What to produce: Using the data below, return the stretch from the line that contains "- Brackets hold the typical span" through the line that contains "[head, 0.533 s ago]", both included, exactly as it stands and nothing beyond it.

*** Material for this task Section Begins ***

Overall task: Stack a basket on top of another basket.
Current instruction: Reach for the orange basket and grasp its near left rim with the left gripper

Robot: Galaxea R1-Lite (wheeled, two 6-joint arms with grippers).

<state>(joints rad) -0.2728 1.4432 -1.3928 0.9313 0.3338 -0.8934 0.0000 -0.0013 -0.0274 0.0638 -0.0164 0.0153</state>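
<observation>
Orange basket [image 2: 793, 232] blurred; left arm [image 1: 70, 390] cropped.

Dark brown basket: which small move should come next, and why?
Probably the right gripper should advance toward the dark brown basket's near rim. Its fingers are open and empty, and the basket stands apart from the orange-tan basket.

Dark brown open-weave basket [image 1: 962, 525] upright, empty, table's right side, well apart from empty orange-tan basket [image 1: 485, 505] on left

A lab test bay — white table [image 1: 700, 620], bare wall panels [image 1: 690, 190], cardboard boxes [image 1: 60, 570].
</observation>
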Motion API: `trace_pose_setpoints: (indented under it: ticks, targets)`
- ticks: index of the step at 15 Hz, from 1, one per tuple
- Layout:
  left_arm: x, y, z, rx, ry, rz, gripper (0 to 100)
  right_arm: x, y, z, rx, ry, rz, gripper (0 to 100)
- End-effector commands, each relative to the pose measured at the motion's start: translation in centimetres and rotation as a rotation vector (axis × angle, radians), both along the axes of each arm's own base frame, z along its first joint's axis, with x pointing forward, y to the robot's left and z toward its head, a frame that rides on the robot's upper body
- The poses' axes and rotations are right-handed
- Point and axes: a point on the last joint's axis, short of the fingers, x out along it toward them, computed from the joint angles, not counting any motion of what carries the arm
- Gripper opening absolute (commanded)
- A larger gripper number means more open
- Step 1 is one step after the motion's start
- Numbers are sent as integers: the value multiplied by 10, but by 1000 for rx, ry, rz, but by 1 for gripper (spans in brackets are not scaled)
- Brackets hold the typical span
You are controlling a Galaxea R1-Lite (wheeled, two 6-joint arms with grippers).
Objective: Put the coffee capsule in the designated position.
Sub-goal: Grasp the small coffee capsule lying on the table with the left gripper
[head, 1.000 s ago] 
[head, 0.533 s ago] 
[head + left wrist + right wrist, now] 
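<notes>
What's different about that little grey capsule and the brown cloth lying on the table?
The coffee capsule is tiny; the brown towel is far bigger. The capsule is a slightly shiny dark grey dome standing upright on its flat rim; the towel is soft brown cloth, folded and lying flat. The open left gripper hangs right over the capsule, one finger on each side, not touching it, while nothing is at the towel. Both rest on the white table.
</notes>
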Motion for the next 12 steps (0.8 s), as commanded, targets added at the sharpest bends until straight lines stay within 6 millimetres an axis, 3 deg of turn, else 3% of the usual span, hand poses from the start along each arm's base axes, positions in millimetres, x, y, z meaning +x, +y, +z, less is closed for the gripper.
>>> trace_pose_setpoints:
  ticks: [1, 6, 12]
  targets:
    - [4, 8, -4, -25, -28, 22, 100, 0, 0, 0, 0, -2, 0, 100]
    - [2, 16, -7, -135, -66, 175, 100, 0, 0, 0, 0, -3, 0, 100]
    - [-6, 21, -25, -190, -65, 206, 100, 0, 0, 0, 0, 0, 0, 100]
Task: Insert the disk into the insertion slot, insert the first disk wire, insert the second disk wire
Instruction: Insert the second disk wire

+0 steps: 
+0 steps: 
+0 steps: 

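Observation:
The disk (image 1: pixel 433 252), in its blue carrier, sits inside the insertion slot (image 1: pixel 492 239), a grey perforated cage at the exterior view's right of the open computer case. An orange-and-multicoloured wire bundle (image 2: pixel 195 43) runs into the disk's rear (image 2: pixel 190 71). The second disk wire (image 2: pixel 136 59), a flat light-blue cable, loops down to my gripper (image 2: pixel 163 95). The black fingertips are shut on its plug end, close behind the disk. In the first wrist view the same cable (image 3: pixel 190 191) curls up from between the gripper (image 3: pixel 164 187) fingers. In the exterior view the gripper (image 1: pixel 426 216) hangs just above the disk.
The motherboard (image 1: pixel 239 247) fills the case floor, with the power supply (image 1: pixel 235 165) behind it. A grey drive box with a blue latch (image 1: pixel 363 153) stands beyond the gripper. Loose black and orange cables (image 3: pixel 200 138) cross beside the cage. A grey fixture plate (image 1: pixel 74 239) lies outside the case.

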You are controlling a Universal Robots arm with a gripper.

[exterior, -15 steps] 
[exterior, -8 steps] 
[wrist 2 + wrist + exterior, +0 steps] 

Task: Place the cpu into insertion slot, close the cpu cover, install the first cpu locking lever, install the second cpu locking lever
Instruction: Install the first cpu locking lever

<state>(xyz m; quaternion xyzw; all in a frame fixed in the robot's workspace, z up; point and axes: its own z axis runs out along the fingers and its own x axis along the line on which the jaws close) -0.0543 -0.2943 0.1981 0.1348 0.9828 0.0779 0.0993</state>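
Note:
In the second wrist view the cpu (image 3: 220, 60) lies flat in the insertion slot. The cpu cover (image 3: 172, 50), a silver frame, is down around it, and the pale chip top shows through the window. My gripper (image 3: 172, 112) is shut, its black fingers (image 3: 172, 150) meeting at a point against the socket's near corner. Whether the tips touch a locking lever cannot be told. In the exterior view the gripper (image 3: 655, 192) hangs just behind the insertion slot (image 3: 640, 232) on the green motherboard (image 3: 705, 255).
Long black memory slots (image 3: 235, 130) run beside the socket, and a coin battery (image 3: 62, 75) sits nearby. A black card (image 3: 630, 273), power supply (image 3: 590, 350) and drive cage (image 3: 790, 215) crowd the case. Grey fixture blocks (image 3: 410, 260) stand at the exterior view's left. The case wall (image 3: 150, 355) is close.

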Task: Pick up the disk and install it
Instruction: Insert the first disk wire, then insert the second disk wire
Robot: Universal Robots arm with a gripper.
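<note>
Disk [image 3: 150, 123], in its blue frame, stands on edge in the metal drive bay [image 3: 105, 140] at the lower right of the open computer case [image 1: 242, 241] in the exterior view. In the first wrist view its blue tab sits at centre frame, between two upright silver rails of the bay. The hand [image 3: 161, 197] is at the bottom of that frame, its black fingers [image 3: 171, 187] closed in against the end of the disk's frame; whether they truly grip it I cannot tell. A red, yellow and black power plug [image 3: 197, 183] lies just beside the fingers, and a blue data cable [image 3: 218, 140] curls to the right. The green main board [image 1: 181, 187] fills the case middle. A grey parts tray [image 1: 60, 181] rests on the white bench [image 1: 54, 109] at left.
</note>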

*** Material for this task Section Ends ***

Answer below:
- Brackets hold the typical span
You are controlling a Galaxea R1-Lite (wheeled, two 6-joint arms with grippers).
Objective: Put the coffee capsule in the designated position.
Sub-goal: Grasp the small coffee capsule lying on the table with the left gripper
[head, 1.000 s ago] 
[head, 0.533 s ago] 

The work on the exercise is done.